= Anton Maria Kobolt =

German Catholic priest and historian (1752–1826)

Anton Maria Kobolt (16 November 1752 in Ingolstadt – 28 November 1826 in Altötting), oftentimes erroneously spelled Kobold, was a German Roman Catholic priest and historian.

==Biography==
Kobolt was born to an officer. He began attending a school in Ingolstadt from 1764 until he went to the Jesuit College of Burghausen in 1764. He studied in the college until 1773, mainly philosophy in the last year. In 1773, he started studying philosophy at the University of Ingolstadt, eventually graduating as a Dr. phil. Then he studied theology as well as civil and canon law at Ingolstadt. He was ordained to priesthood on March 29, 1777, in Eichstätt.

Kobolt was appointed a canon to the Altötting Collegial Monastery through an electoral decree dated 29 April 1777. He assumed this position in 1778. He remained in Altötting until his death. He was appointed a member of the Bavarian Academy of Sciences and Humanities in 1795 or 1810.

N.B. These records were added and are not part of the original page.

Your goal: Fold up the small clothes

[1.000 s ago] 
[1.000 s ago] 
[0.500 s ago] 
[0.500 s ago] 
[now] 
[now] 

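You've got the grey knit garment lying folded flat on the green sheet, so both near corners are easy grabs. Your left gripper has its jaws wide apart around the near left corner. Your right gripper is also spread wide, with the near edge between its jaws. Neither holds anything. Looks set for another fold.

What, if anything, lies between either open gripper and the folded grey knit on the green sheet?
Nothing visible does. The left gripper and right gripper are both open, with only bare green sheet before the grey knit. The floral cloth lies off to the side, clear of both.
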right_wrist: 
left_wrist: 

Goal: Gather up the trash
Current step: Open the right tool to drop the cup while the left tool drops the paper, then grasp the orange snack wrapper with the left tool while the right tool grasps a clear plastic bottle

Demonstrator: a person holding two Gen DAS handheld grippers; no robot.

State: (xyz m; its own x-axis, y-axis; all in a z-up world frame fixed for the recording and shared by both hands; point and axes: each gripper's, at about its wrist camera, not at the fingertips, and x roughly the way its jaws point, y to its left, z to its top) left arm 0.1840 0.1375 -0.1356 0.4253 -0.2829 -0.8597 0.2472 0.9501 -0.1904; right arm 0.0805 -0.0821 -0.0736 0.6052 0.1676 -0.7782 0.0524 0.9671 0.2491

==Published works (selection)==
- Baierisches Gelehrten-Lexikon: worinn alle Gelehrte Baierns und der obern Pfalz, ohne Unterschied der Stände und Religion, welche bis auf das XVIII. Jahrhundert und zwar bis zum Ausgange des Jahrs 1724. daselbst gelebt und geschrieben haben, mit ihren sowohl gedruckten als noch ungedruckten Schriften nach alphabetischer Ordnung beschrieben und enthalten sind. Landshut: Hagen, 1795 ( online)
  - Ergänzungen und Berichtigungen zum Baierischen Gelehrten-Lexikon. Landshut: Storno, 1825 ( online)

==Bibliography==
- Clemens Alois Baader (1804). "Das gelehrte Baiern oder Lexikon aller Schriftsteller, welche Baiern im achtzehnten Jahrhundert erzeugte oder ernährte"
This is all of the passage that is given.